Lyd asks :

Hi Lucy,

I had an abortion in January. It was a rushed decision as it was nearly 12 weeks. My partner told me if I had the baby he would have nothing to do with it at which point I knew I couldn’t do it alone and my parents wouldn’t be happy with me having a child at 19. The day my partner found out he was 'busy' every day until after the abortion. Didn’t ask how I was, if it went ok or what happens. We hardly even spoke over the weeks. A week or two after I was glad it was over. Then it hit me I have just killed my own baby and why did I listen to him I should of done what I wanted. I haven’t been able to sleep properly, imp constantly anxious, I always think about the baby and I've not been happy since. He came back into my life in March. Just turned up at my house, acting as if everything was ok. But due to the vulnerable state I was in I took him back without a second thought. Not once have we spoken about the abortion, I didn’t want to push him away. I liked having him around as it kind of felt I wasn’t alone anymore cause he knew about it. Even when I found out a few weeks ago he had started seeing someone else I still allowed him round to stay because I didn’t want to let go. It’s over at the moment, no doubt it he ever comes back id take him again, and I don’t want to. I want to know how to get better and get rid of him. I need to look after myself. The GP was not polite when they found out about my abortion, so i've avoided going back about anxiety, even though I know I really should.
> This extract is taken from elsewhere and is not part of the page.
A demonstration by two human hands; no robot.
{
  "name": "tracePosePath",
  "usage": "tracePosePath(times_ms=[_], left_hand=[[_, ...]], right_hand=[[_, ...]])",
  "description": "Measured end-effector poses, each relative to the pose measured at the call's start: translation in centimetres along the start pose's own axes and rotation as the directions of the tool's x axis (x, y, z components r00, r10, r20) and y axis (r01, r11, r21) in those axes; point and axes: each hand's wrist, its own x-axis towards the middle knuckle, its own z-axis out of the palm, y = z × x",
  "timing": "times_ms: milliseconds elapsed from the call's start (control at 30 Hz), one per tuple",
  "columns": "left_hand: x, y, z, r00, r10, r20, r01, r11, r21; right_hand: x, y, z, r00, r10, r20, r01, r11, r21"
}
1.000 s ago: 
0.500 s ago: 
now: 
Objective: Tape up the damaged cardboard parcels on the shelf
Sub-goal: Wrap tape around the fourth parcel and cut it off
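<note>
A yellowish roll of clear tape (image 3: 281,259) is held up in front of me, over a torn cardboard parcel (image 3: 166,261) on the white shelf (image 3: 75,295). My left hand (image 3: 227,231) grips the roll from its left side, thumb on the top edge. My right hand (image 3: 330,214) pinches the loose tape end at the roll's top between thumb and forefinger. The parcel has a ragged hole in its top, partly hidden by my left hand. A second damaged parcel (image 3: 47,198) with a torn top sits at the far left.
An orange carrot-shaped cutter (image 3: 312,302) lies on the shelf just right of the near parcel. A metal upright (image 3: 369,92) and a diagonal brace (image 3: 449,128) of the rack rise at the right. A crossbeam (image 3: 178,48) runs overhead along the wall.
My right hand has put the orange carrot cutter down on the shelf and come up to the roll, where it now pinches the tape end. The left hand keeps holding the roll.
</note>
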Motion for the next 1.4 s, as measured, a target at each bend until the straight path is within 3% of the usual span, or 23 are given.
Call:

Not only did I go through it all alone; I know have to cope on my own after. It is tearing me apart. In the last month i've started going out a lot and drinking but I’ve realised it’s not helping at all. I just want to feel like myself again

 

Hi Lyd,

Agony Aunts on Female First

Agony Aunts on Female First

You have already admitted that you don’t want to take him back, so it’s just about finding that inner strength to say ‘no’.

If the GP was rude to you then perhaps schedule an appointment with another one. There are a few to choose from in every local surgery, so there is nothing wrong with asking or not for a specific doctor. Could you request a female doctor perhaps?

It sounds like you need to talk to someone about your abortion if your ex is not being a support for you at all. Do you have any friends who you can lean on for a bit? You keep saying about being alone- so if you felt you had someone and you were not alone, in the form of a counsellor or a friend for instance, then this might help you not to take him back if he comes knocking.

You have mentioned your parents, however not if they know about it, could you find it in yourself to talk to them? They might be more understanding that you think.

It seems like every time this guy comes back into your life you are more confused and unhappy, so perhaps cutting all contact might help you to move on. It sounds like he was the main decision maker when it came to not having the baby- so maybe now it’s time for you to take charge and make your own decisions from now on and you might feel like yourself again.